TASK REQUIREMENTS - Gather every line in the records below that contains the word "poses".

EXCERPTED DATA -
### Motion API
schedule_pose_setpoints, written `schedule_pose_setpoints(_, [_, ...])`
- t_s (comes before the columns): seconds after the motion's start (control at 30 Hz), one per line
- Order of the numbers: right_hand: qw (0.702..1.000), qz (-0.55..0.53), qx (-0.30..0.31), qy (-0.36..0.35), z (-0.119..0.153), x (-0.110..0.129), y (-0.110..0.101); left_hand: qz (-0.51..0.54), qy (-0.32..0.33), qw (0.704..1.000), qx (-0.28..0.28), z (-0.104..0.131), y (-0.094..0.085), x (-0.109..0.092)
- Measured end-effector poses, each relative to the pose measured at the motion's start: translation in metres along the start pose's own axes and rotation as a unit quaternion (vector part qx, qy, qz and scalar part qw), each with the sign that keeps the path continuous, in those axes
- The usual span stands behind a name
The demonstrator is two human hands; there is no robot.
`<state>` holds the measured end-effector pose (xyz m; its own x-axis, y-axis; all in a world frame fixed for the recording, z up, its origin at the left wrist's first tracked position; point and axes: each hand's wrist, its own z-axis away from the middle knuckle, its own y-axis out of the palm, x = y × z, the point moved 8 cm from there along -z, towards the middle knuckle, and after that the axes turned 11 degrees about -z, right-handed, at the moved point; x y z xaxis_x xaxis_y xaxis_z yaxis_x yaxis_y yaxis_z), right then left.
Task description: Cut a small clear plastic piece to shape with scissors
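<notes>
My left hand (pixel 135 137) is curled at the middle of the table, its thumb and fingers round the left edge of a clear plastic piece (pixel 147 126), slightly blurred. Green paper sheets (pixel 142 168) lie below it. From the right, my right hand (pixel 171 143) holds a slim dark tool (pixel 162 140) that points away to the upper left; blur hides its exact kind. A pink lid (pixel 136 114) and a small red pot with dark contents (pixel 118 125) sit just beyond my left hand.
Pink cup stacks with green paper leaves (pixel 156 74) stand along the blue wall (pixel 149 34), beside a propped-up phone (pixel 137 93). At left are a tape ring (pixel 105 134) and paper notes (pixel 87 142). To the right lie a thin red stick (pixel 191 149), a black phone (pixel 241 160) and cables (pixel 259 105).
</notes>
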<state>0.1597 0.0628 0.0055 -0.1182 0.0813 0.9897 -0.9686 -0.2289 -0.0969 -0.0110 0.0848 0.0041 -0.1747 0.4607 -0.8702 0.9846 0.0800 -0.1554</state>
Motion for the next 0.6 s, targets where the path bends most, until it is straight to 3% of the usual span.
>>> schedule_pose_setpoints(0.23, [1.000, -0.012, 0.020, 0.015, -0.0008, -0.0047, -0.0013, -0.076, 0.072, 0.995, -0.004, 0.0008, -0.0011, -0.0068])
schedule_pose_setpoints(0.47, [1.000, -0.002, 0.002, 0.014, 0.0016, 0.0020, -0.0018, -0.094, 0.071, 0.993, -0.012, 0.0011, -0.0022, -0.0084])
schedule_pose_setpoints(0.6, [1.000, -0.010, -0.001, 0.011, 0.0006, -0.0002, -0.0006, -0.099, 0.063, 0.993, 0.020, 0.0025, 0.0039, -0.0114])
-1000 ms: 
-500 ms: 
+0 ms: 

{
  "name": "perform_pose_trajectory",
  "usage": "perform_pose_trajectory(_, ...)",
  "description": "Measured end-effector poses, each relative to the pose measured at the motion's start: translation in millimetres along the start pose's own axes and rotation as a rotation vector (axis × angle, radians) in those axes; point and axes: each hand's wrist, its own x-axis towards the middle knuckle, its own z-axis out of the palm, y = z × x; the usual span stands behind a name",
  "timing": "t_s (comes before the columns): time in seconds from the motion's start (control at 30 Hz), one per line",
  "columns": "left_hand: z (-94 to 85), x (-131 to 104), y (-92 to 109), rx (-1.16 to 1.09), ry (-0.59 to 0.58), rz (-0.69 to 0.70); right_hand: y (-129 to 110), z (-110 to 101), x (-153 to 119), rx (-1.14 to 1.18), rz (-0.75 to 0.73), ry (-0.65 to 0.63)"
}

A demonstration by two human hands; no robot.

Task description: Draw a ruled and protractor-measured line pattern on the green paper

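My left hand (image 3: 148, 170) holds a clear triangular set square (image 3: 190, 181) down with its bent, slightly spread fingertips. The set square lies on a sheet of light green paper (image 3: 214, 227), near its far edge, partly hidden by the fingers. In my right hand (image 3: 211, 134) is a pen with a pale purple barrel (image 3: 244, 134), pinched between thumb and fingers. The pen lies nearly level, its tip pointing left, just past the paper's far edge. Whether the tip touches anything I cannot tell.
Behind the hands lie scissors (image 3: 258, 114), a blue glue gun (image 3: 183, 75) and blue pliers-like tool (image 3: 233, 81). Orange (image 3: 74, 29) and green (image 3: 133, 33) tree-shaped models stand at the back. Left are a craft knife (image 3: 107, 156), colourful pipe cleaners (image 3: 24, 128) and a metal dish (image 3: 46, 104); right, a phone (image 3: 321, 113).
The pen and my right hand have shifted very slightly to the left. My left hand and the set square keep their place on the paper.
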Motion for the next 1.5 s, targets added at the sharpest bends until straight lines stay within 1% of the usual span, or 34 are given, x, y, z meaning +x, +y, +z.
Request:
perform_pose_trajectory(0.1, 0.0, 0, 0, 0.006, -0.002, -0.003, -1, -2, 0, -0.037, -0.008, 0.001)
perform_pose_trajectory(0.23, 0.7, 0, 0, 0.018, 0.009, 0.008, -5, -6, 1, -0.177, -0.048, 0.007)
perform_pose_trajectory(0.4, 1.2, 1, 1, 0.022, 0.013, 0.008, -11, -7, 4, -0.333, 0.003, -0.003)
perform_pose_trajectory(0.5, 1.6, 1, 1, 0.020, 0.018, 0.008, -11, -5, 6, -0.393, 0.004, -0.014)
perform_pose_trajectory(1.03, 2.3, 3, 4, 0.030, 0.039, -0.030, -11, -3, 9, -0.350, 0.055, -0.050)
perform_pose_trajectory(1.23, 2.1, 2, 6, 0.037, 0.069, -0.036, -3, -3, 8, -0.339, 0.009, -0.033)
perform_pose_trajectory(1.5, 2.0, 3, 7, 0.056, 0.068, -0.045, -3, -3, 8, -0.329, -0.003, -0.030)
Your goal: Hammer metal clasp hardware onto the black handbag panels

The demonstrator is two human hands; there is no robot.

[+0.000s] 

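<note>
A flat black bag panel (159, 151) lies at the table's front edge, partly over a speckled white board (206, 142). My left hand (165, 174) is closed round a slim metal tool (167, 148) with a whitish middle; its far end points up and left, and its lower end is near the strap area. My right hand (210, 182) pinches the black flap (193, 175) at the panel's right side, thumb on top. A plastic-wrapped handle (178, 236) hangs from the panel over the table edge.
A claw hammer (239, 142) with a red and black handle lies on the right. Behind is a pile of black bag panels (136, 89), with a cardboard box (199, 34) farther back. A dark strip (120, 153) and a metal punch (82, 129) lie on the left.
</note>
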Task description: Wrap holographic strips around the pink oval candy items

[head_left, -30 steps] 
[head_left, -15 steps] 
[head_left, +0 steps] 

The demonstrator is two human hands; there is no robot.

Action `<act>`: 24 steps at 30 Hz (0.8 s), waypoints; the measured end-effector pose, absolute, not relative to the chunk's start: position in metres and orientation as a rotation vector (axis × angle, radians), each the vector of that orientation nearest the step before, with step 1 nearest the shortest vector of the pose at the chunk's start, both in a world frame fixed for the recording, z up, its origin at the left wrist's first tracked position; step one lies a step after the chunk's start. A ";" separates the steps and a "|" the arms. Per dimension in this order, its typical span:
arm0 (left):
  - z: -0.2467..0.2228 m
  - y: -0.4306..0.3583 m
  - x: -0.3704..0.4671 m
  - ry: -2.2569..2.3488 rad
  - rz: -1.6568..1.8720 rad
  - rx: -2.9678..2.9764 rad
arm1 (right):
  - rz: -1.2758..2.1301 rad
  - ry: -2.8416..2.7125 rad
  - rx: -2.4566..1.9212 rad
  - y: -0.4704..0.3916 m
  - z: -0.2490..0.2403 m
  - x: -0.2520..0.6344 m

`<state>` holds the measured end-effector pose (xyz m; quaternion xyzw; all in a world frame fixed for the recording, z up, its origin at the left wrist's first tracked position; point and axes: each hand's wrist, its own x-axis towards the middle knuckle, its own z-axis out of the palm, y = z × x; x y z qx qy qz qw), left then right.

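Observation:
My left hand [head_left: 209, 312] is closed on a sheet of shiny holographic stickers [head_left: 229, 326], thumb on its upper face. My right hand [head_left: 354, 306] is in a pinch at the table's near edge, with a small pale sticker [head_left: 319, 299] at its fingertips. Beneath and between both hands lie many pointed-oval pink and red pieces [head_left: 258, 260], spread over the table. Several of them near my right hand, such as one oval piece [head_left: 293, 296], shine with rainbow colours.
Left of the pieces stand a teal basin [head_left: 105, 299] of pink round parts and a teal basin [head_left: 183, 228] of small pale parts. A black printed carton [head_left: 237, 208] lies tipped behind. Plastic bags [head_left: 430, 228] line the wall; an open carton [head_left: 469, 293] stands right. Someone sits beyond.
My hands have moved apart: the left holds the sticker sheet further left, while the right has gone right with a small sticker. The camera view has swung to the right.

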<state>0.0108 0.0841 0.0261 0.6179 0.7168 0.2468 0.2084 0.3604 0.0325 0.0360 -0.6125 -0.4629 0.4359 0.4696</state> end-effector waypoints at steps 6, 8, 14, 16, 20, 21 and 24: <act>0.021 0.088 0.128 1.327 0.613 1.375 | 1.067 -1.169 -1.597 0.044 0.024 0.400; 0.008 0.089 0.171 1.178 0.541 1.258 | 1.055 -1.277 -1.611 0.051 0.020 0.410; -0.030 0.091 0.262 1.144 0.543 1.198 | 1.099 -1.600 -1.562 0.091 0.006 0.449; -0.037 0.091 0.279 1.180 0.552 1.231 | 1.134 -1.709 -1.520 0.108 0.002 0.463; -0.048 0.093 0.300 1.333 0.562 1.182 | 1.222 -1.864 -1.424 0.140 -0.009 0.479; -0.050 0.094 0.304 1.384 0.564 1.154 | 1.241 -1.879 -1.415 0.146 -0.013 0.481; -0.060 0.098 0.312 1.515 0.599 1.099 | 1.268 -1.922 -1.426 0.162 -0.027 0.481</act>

ANSWER TO THIS PROBLEM -
- Measured end-effector poses, each relative to the pose measured at the motion's start: translation in metres along the start pose's own axes and rotation as a unit quaternion (vector part qx, qy, qz and scalar part qw), each with the sign that keeps the path continuous, in those axes
  "description": "Measured end-effector poses, each relative to the pose measured at the motion's start: translation in millimetres along the start pose's own axes and rotation as a rotation vector (axis × angle, radians) in those axes; point and axes: each hand's wrist, its own x-axis towards the middle knuckle, its own z-axis out of the palm, y = z × x; the usual span stands behind a name",

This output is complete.